Like the time I bought them all black turtlenecks and asked our dear friend, talented photographer Paul Crane, if he would use a black backdrop.  Paul very kindly went out and bought one just for our shoot, he later admitted.  I love how the boys’ faces, hair and hands became the focal points. 

On the actual card (which I can’t find right now) we put the words “We three” on the front, a little play on Melchiorre, Balthazare, and Beelezub, or whatever the kings’ actual names were.  inside the greeting continued, with “wish you a lovely Christmas.”  Ian is still getting grief from his friends about this photo, one of whom called it “the most creepy-ass card I’ve ever seen.”  Ah, the blunt honesty of teenagers.  You have to love/hate it.

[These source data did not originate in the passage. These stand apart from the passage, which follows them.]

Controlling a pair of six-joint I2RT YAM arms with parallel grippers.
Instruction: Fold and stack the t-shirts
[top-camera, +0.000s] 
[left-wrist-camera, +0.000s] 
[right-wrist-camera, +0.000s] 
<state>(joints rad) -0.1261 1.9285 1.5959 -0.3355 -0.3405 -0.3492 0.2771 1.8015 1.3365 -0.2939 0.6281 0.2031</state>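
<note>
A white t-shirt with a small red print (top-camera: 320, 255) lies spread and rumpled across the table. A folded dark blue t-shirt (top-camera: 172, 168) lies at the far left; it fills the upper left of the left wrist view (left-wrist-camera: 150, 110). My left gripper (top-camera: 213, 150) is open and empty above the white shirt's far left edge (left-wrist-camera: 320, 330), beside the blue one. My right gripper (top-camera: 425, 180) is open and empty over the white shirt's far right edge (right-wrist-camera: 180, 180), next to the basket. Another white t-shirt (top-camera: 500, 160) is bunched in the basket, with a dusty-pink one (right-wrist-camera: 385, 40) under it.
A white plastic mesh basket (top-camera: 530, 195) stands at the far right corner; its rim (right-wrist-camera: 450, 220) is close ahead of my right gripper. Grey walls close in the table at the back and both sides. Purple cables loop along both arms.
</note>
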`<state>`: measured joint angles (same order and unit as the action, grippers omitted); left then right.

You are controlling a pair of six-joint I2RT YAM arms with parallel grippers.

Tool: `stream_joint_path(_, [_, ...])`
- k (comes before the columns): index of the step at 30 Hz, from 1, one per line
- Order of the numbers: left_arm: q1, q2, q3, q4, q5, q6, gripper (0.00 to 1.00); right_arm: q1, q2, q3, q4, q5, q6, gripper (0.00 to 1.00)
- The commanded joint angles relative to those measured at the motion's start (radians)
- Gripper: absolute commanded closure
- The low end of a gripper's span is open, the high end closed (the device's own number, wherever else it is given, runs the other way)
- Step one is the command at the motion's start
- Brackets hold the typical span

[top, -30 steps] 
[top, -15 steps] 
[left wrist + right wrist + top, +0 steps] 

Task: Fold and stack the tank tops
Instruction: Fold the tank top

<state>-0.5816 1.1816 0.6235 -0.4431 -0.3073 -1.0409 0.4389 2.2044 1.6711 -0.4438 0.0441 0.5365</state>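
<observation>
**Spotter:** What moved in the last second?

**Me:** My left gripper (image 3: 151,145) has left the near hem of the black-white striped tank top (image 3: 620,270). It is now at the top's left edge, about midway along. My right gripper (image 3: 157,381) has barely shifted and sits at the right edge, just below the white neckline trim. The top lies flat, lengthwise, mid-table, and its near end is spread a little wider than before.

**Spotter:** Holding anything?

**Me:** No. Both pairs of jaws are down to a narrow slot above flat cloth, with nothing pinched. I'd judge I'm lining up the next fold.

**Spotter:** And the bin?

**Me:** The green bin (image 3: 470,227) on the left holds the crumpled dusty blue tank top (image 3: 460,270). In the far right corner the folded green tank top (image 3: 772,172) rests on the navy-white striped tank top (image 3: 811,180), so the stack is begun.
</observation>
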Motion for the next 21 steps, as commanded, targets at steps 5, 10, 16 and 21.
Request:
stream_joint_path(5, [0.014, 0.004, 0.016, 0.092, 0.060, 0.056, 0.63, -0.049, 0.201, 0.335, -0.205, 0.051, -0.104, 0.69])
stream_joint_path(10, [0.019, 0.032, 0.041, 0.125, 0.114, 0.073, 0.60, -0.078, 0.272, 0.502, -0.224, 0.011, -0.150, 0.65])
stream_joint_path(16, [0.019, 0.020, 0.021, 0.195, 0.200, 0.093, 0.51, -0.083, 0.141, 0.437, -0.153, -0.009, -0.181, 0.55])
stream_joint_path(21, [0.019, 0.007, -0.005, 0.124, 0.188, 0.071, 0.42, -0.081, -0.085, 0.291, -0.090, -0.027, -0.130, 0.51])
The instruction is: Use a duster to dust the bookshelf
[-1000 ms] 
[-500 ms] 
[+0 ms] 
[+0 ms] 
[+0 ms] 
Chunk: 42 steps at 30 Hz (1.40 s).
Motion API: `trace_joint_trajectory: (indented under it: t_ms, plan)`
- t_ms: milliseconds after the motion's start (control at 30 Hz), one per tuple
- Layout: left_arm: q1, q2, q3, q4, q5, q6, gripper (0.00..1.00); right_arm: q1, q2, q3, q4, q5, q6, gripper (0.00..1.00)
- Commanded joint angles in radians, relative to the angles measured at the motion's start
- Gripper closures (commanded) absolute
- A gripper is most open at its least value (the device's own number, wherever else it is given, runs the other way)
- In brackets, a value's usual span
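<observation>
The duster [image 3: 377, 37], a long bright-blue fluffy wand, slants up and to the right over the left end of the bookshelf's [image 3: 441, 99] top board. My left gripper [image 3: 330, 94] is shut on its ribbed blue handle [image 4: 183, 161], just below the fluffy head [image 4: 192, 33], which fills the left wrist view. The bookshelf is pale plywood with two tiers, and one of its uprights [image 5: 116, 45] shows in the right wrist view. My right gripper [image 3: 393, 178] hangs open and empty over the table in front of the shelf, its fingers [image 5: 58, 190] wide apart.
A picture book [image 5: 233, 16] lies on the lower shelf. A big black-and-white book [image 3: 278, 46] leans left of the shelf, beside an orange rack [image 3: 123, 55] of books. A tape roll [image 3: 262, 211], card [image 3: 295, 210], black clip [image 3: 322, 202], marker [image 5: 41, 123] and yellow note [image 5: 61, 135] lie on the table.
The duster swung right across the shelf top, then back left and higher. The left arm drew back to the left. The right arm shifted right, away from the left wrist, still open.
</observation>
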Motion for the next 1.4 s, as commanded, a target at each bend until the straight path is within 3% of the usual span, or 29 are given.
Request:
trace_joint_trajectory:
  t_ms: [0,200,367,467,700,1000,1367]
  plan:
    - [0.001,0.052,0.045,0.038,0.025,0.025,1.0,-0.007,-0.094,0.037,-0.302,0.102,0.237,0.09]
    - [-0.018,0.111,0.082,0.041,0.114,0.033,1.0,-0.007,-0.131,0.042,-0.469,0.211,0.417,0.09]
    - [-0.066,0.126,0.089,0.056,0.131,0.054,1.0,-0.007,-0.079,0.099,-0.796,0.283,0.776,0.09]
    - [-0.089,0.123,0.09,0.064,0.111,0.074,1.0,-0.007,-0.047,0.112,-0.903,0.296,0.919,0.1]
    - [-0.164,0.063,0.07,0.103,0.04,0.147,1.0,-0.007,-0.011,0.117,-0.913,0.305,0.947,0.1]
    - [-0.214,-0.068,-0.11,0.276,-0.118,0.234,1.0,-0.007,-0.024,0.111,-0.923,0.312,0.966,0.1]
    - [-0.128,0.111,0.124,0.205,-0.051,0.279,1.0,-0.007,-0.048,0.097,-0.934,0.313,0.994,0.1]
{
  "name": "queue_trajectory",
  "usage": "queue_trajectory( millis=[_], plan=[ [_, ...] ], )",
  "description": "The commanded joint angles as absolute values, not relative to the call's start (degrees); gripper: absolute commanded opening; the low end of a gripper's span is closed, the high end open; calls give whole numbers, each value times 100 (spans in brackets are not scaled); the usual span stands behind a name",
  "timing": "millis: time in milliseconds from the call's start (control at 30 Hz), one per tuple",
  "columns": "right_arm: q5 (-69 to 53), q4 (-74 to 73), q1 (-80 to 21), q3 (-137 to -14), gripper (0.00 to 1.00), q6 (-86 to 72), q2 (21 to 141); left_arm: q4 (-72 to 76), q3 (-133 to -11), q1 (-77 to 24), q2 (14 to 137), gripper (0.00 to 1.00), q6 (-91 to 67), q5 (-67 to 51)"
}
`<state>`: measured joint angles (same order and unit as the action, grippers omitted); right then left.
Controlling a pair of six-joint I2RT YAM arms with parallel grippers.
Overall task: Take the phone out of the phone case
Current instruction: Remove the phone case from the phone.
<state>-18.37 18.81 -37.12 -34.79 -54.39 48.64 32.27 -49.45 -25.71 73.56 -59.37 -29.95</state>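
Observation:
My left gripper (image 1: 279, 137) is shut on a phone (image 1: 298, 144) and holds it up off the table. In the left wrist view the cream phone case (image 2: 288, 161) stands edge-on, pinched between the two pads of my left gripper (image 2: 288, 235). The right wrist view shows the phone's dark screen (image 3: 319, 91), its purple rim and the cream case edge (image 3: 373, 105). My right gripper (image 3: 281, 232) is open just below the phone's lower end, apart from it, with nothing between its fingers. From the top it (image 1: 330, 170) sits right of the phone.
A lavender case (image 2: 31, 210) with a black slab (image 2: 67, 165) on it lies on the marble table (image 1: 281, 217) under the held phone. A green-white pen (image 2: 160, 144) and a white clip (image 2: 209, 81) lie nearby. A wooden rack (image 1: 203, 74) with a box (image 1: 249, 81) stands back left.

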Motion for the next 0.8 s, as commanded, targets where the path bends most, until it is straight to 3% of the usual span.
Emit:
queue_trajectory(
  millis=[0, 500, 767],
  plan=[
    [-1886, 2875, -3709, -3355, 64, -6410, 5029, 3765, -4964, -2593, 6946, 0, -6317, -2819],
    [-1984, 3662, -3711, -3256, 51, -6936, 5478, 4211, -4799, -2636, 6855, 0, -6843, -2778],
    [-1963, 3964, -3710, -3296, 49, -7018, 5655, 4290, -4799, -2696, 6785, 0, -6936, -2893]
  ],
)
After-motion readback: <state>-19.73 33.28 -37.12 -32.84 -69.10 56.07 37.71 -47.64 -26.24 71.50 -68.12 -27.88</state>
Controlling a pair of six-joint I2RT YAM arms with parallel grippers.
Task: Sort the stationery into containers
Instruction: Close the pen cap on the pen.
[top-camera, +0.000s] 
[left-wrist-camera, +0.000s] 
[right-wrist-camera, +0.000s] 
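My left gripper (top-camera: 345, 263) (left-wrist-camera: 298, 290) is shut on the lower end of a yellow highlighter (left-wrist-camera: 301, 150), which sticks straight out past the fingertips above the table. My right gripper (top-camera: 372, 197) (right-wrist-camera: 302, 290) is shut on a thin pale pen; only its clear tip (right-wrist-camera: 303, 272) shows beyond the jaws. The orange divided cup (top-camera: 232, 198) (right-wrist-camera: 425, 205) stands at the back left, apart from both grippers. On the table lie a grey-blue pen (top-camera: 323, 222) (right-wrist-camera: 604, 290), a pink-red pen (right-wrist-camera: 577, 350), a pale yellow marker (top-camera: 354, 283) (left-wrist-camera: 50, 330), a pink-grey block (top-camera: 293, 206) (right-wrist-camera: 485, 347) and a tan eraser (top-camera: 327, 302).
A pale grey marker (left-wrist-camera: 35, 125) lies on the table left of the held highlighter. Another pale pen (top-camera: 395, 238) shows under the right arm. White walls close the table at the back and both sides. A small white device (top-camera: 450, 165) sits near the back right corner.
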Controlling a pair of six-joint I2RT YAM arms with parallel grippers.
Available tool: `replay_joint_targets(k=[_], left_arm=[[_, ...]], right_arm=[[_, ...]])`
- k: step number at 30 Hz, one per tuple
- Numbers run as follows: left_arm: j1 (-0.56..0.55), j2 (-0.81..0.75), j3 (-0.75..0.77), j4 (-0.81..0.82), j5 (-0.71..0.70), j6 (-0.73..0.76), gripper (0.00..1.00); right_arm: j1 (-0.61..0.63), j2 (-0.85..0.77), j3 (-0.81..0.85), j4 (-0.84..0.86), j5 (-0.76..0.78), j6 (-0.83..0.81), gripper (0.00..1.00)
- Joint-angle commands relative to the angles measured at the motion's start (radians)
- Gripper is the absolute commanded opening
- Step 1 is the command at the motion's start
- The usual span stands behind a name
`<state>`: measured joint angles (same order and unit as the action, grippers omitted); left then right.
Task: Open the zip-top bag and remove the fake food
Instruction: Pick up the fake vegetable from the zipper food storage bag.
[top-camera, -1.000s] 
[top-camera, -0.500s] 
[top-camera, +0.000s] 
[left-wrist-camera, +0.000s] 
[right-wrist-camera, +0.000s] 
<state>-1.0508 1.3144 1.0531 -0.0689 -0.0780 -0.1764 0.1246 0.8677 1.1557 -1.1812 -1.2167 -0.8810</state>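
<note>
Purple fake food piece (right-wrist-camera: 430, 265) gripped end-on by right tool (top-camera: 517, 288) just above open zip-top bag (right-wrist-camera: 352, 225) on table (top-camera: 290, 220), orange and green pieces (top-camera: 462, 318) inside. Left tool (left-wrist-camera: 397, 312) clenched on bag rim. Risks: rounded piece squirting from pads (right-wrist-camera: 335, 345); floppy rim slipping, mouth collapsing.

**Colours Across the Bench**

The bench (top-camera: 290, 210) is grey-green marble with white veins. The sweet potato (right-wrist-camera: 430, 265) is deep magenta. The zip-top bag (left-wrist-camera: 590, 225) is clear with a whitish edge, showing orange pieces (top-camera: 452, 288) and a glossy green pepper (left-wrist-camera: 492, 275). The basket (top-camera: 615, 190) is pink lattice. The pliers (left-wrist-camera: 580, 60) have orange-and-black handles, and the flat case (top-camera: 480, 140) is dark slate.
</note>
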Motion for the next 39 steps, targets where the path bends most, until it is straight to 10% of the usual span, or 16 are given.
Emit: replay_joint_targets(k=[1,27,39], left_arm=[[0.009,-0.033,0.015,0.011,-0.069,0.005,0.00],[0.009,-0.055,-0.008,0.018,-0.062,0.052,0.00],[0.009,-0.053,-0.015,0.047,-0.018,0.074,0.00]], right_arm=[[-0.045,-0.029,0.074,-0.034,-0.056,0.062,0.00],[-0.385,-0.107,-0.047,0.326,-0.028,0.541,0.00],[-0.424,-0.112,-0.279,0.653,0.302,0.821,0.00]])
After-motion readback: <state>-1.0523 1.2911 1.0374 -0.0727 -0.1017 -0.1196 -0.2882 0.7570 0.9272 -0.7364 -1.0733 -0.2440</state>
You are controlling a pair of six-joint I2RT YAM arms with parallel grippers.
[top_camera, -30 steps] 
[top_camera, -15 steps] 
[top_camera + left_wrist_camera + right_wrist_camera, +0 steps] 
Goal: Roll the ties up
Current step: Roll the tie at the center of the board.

This year, inspiration has not struck, and probably won’t.  So as a little warning to any readers who are normally on the Reynolds Christmas card list, the absence of an envelope in the mail this year doesn’t mean your name has been crossed off.  It just means we didn’t get our act together.  Because:

1.  All the boys have veto power over the photo, and if two out of three like it, you can bet the third will not.

2.  The one picture they all approved turns out to have been taken in autumn of 2007

3.  We missed the deadline for ShutterandSnapfishandfly

4.  No clever idea has yet occured to any of us.

5,  College application deadlines trump Christmas card mailings.

5.  All my best photos and thoughts about family life are diverted into this blog.  

So, think of these posts as a little Reynolds update every other day.  They are, after all, far more informative than any annual greeting.  And you get to know Emily’s family at the same time!